In rural areas, where trained female rescuers are almost nonexistent, delays stretched into days. In some cases, women died before anyone could reach them. Witnesses reported that when deceased women were finally removed, their bodies were dragged out by clothing to avoid physical contact.


Gender Apartheid Deepens the Crisis

This deadly barrier is not limited to the rubble. Afghanistan already faces a critical shortage of female doctors, nurses, and aid workers — a crisis rooted in the Taliban’s sweeping restrictions on women’s education and employment.

The ban on women studying medicine has left hospitals without female staff, while rules requiring women to travel only with a male guardian keep many from even reaching clinics or aid distribution centers.

The result is a form of gender apartheid in disaster response: women are present, but systematically denied the chance to be seen, helped, or healed.


International Outcry

Humanitarian groups and international leaders have condemned the situation. The United Nations has warned that women and girls are once again bearing the heaviest burden of crisis.

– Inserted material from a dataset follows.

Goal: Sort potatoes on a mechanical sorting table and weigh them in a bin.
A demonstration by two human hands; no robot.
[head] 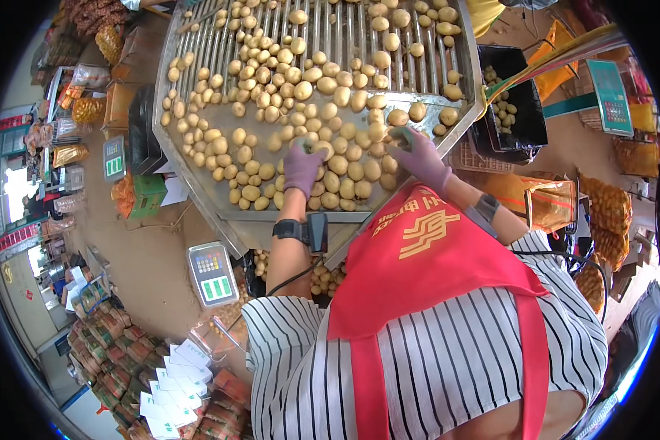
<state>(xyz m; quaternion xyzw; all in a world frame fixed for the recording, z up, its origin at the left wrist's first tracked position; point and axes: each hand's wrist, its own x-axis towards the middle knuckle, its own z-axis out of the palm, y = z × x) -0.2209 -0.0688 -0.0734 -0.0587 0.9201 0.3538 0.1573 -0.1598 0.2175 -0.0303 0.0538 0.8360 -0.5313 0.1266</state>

“Women and girls will again bear the brunt of this disaster,” said Susan Ferguson, UN Women’s Special Representative for Afghanistan. “We must ensure their needs are at the heart of the response.”

Aid groups stress that this tragedy is a stark reminder: gender discrimination is not only a social injustice—it is a life-threatening obstacle when disaster strikes.


A Humanitarian Call

For Afghan women, survival is being determined not only by the strength of rescuers’ hands, but by the walls of ideology. Their suffering is compounded by rules that turn empathy into a crime and delay into a death sentence.

As the world looks on, international agencies argue that aid to Afghanistan must not only deliver food, tents, and medicine, but also challenge the barriers that render half the population invisible in times of greatest need.